Cross-border skirmishes in the region were reported by both sides on Monday, the latest in a string of incidents on the disputed frontier.

The Taliban government "strongly condemns these attacks and calls this reckless action a violation of Afghanistan's sovereignty", Mujahid said in his statement.

"Such incidents can have very bad consequences which will be out (of) Pakistan's control."

Pakistan's foreign ministry confirmed on Monday it had carried out "anti-terrorist operations in the border regions inside Afghanistan".

It said in a statement it was targeting the Hafiz Gul Bahadur group, one of several factions of the homegrown Pakistani Taliban, Tehreek-e-Taliban Pakistan (TTP), that are responsible for a surge in border violence against police and security officials.

The strikes prompted a call from the United States for Pakistan, once a key ally in its war against the Taliban in Afghanistan, to "exercise restraint".

"We urge the Taliban to ensure that terrorist attacks are not launched from Afghan soil and we urge Pakistan to exercise restraint and ensure civilians are not harmed in their counterterrorism efforts," State Department spokesman Vedant Patel told reporters.

Malak Noor Khan, a tribal elder in the Sperah district of Khost, said he saw at least four explosives dropped from drones and jets and that multiple homes were destroyed, one with a woman and her children inside.

"When the drone came first, we all, including women and children, left our homes and went into the trees on the mountainside, it was very cold as there was snow on the ground," he told AFP.

A local government official in Pakistan's border regions, who asked not to be identified, told AFP residents had been instructed to evacuate the area during the skirmishes.

Islamabad has accused Kabul's Taliban government of harbouring militant fighters, allowing them to strike on Pakistani soil with impunity.

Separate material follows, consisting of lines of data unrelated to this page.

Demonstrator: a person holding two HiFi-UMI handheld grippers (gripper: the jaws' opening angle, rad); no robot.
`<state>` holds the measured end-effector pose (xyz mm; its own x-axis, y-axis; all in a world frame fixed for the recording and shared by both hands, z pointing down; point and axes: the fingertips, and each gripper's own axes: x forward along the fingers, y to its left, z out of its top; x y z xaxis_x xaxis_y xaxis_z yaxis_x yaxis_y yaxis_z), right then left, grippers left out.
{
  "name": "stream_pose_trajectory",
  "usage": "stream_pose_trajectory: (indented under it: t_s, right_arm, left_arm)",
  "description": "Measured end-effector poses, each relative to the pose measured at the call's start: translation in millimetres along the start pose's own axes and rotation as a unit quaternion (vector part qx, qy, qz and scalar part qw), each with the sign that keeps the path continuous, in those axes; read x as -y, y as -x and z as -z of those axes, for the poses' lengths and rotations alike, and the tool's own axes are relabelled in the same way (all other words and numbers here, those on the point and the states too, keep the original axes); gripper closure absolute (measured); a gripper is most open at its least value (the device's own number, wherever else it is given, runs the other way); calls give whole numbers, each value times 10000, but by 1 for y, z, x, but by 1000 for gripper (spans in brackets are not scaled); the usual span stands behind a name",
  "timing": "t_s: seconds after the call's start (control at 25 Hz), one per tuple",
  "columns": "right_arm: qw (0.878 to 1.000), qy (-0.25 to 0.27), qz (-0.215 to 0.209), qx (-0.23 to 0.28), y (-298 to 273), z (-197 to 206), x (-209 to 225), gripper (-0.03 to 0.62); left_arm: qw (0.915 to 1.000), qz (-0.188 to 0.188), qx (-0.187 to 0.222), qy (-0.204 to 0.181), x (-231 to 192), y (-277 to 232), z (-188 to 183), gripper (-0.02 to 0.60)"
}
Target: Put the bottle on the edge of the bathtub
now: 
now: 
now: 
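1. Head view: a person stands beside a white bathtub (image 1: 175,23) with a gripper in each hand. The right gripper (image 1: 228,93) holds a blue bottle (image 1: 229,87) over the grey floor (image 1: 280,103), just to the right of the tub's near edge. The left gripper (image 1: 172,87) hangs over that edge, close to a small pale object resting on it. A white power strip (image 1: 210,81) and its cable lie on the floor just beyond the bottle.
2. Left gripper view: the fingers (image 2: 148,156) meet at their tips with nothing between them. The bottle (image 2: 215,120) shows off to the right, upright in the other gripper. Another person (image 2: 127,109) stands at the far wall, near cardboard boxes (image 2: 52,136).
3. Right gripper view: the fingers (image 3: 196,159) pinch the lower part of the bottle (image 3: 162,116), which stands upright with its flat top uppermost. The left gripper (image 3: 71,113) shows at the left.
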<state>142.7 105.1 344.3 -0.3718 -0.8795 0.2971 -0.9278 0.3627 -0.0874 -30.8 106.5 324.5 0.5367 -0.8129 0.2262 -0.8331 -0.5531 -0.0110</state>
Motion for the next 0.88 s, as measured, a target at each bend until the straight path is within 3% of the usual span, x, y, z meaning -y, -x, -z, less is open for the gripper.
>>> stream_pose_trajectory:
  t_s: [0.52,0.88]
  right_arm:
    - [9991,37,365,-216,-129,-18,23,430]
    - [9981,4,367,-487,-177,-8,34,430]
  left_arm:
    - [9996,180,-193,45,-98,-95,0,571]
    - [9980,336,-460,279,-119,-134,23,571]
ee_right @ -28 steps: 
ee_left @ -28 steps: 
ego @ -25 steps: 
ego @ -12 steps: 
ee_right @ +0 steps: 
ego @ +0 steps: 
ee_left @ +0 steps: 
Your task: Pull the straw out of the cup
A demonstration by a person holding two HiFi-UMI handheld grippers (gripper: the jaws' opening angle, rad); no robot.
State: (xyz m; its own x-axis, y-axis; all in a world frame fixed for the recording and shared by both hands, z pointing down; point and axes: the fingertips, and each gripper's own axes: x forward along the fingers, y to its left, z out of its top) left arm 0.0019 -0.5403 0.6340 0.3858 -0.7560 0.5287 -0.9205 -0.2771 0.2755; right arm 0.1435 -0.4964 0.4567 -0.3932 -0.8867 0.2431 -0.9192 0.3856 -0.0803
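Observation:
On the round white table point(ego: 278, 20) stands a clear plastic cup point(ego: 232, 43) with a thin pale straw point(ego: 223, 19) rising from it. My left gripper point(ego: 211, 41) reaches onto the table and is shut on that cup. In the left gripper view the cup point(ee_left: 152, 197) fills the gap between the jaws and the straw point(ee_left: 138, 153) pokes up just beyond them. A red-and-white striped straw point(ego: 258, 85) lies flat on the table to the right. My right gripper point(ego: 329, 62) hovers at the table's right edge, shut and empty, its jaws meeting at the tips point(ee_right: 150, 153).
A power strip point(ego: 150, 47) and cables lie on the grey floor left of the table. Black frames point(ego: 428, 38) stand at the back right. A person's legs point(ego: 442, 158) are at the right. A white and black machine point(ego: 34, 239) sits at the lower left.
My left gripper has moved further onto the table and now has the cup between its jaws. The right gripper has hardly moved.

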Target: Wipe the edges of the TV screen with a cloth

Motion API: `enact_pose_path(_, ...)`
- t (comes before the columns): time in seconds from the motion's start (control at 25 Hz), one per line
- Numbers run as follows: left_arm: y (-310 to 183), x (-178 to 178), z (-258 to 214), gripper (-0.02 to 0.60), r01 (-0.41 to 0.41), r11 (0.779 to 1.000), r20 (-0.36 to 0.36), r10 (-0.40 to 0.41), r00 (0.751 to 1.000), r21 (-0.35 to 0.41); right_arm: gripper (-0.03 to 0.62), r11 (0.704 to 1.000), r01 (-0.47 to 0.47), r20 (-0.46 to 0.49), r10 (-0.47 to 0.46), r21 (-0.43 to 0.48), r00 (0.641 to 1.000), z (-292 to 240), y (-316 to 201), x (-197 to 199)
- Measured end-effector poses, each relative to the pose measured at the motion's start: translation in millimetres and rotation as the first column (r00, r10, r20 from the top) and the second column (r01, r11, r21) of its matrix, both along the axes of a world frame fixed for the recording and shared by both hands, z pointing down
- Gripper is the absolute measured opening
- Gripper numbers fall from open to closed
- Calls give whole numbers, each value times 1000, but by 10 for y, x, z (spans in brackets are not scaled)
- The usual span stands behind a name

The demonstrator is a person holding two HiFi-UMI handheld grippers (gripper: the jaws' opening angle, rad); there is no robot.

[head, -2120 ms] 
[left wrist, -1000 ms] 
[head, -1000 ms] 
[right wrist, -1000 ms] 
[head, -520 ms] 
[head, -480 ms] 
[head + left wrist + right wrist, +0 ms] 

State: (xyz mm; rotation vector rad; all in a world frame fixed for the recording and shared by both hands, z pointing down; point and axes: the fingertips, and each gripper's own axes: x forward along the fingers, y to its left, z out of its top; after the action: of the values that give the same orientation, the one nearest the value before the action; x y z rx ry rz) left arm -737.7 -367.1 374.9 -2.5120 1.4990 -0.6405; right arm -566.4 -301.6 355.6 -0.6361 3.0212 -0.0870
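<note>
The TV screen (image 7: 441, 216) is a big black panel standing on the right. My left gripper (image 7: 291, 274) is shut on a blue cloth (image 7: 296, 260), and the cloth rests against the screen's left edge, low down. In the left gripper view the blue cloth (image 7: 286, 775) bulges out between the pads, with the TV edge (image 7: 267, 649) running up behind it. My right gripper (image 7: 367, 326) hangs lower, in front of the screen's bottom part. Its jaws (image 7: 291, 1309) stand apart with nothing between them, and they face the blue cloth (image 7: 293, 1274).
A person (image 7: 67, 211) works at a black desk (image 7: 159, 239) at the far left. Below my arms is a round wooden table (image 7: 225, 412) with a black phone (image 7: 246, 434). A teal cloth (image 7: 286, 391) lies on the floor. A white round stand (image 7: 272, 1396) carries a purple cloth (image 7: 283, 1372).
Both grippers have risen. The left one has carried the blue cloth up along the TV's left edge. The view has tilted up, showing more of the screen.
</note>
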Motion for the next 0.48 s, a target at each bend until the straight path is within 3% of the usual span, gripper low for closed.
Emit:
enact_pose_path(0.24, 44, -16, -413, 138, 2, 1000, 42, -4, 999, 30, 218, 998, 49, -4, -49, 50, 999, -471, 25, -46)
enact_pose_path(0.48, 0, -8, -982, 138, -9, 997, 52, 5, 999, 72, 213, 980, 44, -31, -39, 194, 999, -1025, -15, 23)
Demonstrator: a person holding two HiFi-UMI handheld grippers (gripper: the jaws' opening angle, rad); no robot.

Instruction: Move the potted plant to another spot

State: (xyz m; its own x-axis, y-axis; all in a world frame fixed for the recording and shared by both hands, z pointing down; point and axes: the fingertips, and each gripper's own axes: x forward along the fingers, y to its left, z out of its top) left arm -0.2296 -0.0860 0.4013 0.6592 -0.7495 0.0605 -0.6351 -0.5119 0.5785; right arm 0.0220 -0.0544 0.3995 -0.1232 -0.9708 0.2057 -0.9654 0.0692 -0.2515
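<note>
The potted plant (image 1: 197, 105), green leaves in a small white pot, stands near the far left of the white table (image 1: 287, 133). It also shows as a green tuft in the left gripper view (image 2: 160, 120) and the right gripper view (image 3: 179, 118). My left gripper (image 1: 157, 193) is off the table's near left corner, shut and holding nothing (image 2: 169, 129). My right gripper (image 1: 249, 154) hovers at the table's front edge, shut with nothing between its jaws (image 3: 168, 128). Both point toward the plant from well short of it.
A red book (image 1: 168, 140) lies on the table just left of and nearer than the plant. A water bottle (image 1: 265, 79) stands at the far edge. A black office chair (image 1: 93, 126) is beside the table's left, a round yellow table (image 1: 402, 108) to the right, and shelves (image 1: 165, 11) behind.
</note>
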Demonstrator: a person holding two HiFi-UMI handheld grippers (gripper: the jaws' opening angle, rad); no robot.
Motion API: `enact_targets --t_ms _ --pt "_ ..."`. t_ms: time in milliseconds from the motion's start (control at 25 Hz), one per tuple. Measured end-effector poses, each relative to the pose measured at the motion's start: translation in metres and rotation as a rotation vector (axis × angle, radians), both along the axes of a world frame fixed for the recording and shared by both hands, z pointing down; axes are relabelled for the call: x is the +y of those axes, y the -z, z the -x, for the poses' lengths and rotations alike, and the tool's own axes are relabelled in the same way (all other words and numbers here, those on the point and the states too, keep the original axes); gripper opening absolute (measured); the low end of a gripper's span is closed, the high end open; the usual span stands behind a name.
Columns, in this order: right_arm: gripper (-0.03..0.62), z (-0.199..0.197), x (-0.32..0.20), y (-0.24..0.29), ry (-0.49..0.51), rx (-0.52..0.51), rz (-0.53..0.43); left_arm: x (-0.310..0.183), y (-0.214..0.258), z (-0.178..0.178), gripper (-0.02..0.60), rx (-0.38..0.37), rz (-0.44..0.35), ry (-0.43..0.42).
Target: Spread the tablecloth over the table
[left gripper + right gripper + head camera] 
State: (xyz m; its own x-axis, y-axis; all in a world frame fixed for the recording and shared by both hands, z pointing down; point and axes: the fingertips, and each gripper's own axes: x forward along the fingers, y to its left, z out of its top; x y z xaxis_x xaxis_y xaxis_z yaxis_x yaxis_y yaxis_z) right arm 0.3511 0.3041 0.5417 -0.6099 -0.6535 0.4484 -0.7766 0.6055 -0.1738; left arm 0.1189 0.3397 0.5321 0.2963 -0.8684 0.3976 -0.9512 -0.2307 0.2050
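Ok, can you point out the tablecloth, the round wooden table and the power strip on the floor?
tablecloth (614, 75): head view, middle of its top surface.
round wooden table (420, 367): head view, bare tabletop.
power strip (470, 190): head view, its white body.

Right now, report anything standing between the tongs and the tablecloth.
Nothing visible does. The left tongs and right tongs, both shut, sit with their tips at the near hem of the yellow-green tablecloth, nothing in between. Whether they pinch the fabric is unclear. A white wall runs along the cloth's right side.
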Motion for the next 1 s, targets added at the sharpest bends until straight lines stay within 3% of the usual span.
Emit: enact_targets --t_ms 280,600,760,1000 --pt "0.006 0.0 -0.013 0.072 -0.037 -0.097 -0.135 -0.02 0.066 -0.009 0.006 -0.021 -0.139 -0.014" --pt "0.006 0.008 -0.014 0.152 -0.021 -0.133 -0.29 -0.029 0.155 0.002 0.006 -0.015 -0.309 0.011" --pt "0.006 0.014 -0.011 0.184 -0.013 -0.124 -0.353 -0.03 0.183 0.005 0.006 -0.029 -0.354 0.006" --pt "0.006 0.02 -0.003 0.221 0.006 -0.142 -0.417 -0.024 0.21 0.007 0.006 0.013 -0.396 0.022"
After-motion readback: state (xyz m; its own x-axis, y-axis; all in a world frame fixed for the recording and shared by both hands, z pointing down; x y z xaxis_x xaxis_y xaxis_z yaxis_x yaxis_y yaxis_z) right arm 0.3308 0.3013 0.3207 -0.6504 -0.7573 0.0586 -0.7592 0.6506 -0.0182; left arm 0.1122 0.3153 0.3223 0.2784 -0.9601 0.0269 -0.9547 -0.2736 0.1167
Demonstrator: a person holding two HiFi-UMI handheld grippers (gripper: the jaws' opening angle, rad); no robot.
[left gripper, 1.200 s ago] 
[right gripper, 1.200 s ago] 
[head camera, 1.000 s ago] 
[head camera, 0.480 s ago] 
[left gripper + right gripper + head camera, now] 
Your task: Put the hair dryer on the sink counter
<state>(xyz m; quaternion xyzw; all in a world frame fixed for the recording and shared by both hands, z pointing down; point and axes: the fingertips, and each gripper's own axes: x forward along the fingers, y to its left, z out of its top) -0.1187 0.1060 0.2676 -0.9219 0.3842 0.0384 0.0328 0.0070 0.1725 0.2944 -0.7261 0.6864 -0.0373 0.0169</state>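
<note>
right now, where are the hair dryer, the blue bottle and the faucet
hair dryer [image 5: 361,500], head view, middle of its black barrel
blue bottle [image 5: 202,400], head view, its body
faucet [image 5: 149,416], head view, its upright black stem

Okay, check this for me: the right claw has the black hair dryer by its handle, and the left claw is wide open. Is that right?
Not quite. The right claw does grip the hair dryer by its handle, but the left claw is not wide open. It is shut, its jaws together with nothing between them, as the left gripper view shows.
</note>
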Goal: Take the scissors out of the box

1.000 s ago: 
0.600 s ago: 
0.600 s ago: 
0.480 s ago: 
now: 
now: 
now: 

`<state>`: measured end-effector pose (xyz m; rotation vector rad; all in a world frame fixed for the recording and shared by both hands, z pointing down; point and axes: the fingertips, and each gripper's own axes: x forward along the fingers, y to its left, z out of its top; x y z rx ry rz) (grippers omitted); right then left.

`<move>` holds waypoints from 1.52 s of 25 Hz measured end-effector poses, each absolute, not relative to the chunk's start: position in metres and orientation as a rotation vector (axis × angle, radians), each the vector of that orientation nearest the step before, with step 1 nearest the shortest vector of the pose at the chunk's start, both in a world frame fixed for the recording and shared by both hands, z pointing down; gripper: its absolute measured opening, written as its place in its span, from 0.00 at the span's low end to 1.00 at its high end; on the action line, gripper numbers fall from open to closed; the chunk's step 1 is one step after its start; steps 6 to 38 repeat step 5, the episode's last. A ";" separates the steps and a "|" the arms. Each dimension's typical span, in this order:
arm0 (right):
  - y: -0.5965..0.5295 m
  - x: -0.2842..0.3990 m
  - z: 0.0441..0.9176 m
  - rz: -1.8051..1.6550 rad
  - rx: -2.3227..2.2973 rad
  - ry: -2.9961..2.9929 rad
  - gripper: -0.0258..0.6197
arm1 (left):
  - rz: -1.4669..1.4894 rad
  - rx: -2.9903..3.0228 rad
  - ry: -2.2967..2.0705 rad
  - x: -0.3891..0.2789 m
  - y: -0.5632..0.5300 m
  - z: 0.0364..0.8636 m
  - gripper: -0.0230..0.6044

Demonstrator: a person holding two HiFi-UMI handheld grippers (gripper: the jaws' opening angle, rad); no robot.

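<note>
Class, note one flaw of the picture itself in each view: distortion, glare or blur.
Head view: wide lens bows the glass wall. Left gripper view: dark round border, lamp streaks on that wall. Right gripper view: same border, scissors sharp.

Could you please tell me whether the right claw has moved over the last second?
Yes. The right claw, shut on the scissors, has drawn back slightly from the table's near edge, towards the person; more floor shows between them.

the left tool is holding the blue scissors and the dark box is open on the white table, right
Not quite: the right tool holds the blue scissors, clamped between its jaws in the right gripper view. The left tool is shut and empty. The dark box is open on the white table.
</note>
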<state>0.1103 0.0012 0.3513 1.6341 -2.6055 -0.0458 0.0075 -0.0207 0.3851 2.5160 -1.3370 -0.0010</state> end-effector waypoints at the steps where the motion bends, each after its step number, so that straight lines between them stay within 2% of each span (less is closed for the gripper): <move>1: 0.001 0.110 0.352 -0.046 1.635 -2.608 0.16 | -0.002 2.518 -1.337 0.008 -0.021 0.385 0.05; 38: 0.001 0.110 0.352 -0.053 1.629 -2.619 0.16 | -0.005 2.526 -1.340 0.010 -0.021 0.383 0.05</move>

Kabul has denied the allegations.

In the first half of 2023, attacks rose by 80 per cent, with 112 people killed in August, according to the Pakistan Institute for Conflict and Security Studies.

A senior government official based in Khyber Pakhtunkhwa, who asked not to be identified, told AFP that, despite repeated complaints, "Afghanistan does not seem to be taking the matter seriously".

Regional analyst Saira Aqil said that, while increased attacks in Pakistan are "prompting inevitable retaliation", the country "cannot afford to lose Afghanistan as an ally".

The Afghan foreign ministry said in a statement posted on X it had summoned the head of the Pakistani embassy in Kabul to protest against Monday's strikes.

It called on Pakistan's new government to "not allow some circles to complicate the relationship between two neighbouring Muslim countries" -- an apparent reference to certain Pakistani military leaders.

The Pakistan foreign ministry in turn said that "certain elements among those in power in Afghanistan are actively patronising TTP and using them as a proxy against Pakistan", urging them "to make a clear choice to stand with the people of Pakistan".

Monday's strikes came after seven Pakistani troops were killed in an attack by an armed group inside Pakistan's territory on Saturday, for which President Asif Ali Zardari vowed retaliation.

"Pakistan has decided that whoever will enter our borders, homes or country and commit terror, we will respond to them strongly, regardless of who it is or from which country," he said while attending the funeral prayers of the soldiers.